* _Directions for this task_
Write the listing out once more, with every line exactly as it stands.

★ ★ ★ ★

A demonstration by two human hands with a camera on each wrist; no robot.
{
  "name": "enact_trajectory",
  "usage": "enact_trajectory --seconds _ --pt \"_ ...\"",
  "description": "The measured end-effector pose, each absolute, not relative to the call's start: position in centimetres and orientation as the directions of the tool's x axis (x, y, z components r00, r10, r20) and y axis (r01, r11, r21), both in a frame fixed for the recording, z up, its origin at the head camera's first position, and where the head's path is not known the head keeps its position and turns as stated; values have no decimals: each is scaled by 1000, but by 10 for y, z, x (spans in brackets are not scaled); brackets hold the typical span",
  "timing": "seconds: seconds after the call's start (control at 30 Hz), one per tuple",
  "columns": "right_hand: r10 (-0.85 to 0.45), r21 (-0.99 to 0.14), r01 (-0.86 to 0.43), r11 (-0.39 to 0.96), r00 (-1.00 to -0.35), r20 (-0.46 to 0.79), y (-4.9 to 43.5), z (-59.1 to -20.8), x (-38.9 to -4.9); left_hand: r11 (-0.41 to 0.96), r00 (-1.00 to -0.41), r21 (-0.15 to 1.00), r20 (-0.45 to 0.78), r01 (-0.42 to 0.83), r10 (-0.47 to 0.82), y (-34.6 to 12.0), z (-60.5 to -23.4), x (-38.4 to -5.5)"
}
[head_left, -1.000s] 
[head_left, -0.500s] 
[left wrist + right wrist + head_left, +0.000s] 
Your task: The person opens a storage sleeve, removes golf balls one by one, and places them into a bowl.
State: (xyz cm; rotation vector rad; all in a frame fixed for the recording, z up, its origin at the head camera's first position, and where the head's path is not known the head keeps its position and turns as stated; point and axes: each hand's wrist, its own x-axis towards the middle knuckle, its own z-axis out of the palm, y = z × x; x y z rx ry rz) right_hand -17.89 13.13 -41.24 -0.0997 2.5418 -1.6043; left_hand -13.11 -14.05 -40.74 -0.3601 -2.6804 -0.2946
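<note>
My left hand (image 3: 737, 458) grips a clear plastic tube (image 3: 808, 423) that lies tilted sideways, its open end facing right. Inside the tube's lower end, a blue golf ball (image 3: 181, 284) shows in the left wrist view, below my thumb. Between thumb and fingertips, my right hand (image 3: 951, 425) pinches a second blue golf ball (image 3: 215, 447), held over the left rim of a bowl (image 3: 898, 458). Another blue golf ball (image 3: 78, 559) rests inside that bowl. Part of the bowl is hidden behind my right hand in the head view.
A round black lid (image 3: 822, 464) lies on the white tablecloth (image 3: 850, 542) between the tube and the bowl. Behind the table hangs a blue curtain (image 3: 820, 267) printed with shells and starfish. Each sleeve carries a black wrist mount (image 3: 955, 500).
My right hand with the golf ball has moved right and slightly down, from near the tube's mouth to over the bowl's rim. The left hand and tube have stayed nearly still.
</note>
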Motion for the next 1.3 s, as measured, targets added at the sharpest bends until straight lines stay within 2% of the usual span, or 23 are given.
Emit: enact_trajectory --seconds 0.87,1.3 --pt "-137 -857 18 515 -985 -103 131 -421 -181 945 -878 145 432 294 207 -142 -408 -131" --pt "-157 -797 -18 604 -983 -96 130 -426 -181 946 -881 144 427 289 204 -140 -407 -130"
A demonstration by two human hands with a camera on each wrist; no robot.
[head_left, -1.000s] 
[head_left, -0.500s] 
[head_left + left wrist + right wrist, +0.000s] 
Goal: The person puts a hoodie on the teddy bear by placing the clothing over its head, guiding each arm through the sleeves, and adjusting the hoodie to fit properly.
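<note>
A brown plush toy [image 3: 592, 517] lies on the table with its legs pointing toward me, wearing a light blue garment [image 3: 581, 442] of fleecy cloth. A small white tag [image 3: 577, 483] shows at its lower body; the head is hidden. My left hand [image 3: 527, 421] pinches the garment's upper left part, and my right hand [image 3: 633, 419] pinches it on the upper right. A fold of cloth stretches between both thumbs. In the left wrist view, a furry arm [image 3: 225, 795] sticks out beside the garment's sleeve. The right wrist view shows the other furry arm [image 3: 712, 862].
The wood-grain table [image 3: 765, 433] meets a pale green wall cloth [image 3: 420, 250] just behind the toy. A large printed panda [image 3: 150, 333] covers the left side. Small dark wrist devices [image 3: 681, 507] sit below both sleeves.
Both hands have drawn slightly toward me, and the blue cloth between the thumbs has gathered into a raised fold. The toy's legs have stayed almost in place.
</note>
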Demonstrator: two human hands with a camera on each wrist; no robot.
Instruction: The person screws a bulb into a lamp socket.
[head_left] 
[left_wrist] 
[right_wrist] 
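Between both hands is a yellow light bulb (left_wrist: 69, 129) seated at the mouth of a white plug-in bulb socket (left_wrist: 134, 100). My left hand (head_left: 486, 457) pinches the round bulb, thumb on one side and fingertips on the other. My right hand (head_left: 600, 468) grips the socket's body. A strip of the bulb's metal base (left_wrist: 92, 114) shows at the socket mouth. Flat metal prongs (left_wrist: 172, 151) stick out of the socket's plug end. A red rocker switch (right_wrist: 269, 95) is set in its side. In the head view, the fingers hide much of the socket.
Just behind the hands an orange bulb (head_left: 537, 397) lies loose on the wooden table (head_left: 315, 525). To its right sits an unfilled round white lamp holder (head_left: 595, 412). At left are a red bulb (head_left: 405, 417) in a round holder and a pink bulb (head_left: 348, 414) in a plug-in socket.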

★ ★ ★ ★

* _Answer below_
A demonstration by two human hands with a camera on each wrist; no robot.
{
  "name": "enact_trajectory",
  "usage": "enact_trajectory --seconds _ --pt \"_ ...\"",
  "description": "The measured end-effector pose, each absolute, not relative to the call's start: position in centimetres and orientation as the directions of the tool's x axis (x, y, z components r00, r10, r20) and y axis (r01, r11, r21), both in a frame fixed for the recording, z up, its origin at the head camera's first position, and where the head's path is not known the head keeps its position and turns as stated; values have no decimals: each is scaled by 1000, but by 10 for y, z, x (spans in brackets are not scaled); brackets hold the typical span",
  "timing": "seconds: seconds after the call's start (control at 30 Hz), one per tuple",
  "columns": "right_hand: r10 (-0.85 to 0.45), r21 (-0.99 to 0.14), r01 (-0.86 to 0.43), r11 (-0.39 to 0.96), r00 (-1.00 to -0.35), r20 (-0.46 to 0.79), y (-4.9 to 43.5), z (-59.1 to -20.8), x (-38.9 to -4.9); left_hand: r11 (-0.41 to 0.96), r00 (-1.00 to -0.41), r21 (-0.15 to 1.00), r20 (-0.45 to 0.78), r01 (-0.42 to 0.83), r10 (-0.47 to 0.82), y (-34.6 to 12.0), z (-60.5 to -23.4), x (-38.4 to -5.5)"
}
[head_left, -1.000s] 
[head_left, -0.500s] 
[left wrist + right wrist + head_left, +0.000s] 
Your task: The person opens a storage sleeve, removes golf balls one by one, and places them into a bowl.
State: (xyz cm; rotation vector rad; all in a frame fixed for the recording, z up, its origin at the head camera's first position, and where the head's path is not known the head keeps its position and turns as stated; point and axes: each hand's wrist, its own x-axis towards the middle knuckle, its own z-axis out of the palm, y = z × x; x y z rx ry rz) right_hand -17.89 13.13 -41.24 -0.0997 2.5418 -1.6043; left_hand -13.11 -14.05 -40.74 -0.3601 -2.6804 -0.2946
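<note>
My left hand (image 3: 737, 458) grips a clear plastic tube (image 3: 808, 423) that lies tilted sideways, its open end facing right. Inside the tube's lower end, a blue golf ball (image 3: 181, 284) shows in the left wrist view, below my thumb. Between thumb and fingertips, my right hand (image 3: 951, 425) pinches a second blue golf ball (image 3: 215, 447), held over the left rim of a bowl (image 3: 898, 458). Another blue golf ball (image 3: 78, 559) rests inside that bowl. Part of the bowl is hidden behind my right hand in the head view.
A round black lid (image 3: 822, 464) lies on the white tablecloth (image 3: 850, 542) between the tube and the bowl. Behind the table hangs a blue curtain (image 3: 820, 267) printed with shells and starfish. Each sleeve carries a black wrist mount (image 3: 955, 500).
My right hand with the golf ball has moved right and slightly down, from near the tube's mouth to over the bowl's rim. The left hand and tube have stayed nearly still.
</note>
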Motion for the next 1.3 s, as measured, targets added at the sharpest bends until straight lines stay within 2% of the usual span, or 23 are given.
Emit: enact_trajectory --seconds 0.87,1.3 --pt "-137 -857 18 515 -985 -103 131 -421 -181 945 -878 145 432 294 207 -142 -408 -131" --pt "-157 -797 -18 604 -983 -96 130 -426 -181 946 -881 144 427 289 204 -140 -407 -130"
A demonstration by two human hands with a camera on each wrist; no robot.
[head_left, -1.000s] 
[head_left, -0.500s] 
[head_left + left wrist + right wrist, +0.000s] 
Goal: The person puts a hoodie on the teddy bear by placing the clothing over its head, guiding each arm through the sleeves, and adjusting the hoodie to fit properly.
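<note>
A brown plush toy [image 3: 592, 517] lies on the table with its legs pointing toward me, wearing a light blue garment [image 3: 581, 442] of fleecy cloth. A small white tag [image 3: 577, 483] shows at its lower body; the head is hidden. My left hand [image 3: 527, 421] pinches the garment's upper left part, and my right hand [image 3: 633, 419] pinches it on the upper right. A fold of cloth stretches between both thumbs. In the left wrist view, a furry arm [image 3: 225, 795] sticks out beside the garment's sleeve. The right wrist view shows the other furry arm [image 3: 712, 862].
The wood-grain table [image 3: 765, 433] meets a pale green wall cloth [image 3: 420, 250] just behind the toy. A large printed panda [image 3: 150, 333] covers the left side. Small dark wrist devices [image 3: 681, 507] sit below both sleeves.
Both hands have drawn slightly toward me, and the blue cloth between the thumbs has gathered into a raised fold. The toy's legs have stayed almost in place.
</note>
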Demonstrator: two human hands with a camera on each wrist; no robot.
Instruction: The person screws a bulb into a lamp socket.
[head_left] 
[left_wrist] 
[right_wrist] 
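Between both hands is a yellow light bulb (left_wrist: 69, 129) seated at the mouth of a white plug-in bulb socket (left_wrist: 134, 100). My left hand (head_left: 486, 457) pinches the round bulb, thumb on one side and fingertips on the other. My right hand (head_left: 600, 468) grips the socket's body. A strip of the bulb's metal base (left_wrist: 92, 114) shows at the socket mouth. Flat metal prongs (left_wrist: 172, 151) stick out of the socket's plug end. A red rocker switch (right_wrist: 269, 95) is set in its side. In the head view, the fingers hide much of the socket.
Just behind the hands an orange bulb (head_left: 537, 397) lies loose on the wooden table (head_left: 315, 525). To its right sits an unfilled round white lamp holder (head_left: 595, 412). At left are a red bulb (head_left: 405, 417) in a round holder and a pink bulb (head_left: 348, 414) in a plug-in socket.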

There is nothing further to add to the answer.